The Supreme Court in Peterson addressed the first prong holding as follows:
[T]he proper inquiry under the first prong of the section 604.18, subdivision 2 standard is whether a reasonable insurer under the circumstances would not have denied the insured the benefits of the insurance policy. In applying that standard, the factfinder should consider the level of investigation a reasonable insurer would have conducted under the circumstances of the case and how a reasonable insurer would have evaluated the claims in light of that investigation. The insurer’s evaluation of the insured’s claim must be fair. A fair evaluation means an evaluation that considers and weighs all of the facts and circumstances that a reasonable insurer would consider relevant.

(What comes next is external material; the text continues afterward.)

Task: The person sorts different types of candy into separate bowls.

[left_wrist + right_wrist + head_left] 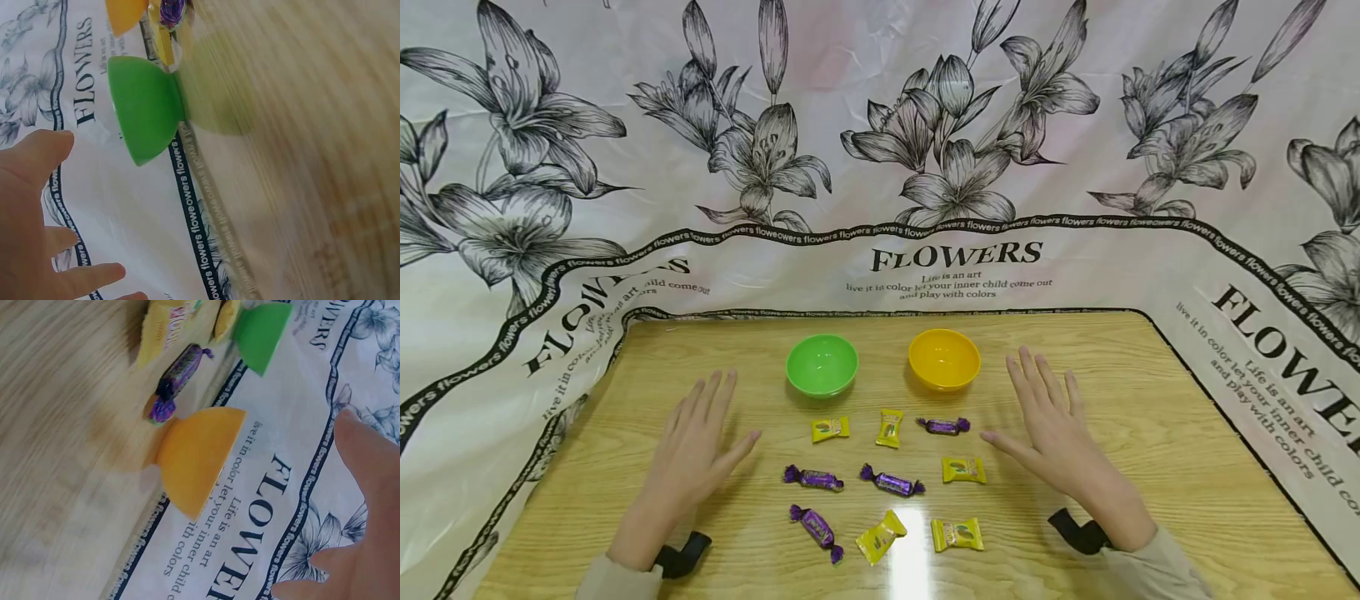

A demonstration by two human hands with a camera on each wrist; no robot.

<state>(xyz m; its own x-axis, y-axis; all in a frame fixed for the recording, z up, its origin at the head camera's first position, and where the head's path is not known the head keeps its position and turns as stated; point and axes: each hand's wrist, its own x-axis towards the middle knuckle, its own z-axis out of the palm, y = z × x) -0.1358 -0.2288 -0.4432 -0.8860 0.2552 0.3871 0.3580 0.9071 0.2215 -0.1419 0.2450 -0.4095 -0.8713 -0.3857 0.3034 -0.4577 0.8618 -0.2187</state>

The Minnesota Supreme Court went on to discuss that an insurer who was paid a premium for coverage is expected to reasonably investigate all the facts and fairly evaluate the claim in light of all the evidence. The insurer “cannot ignore evidence that supports coverage; they must weight all the evidence in the balance to determine whether coverage exists.”2
This decision supports what policyholder advocates have long argued: an insurer should not ignore evidence submitted by an insured during the course of its investigation. Thankfully the Peterson decision in Minnesota solidifies that not only should an insurer not ignore information submitted by an insured, but now it can be considered an element of bad faith if they do.
1 Peterson v. Western National Mutual Ins. Co., No. A18-1081, 2020 WL 4342929 (Minn. July 29, 2020).
2 Id. at 12.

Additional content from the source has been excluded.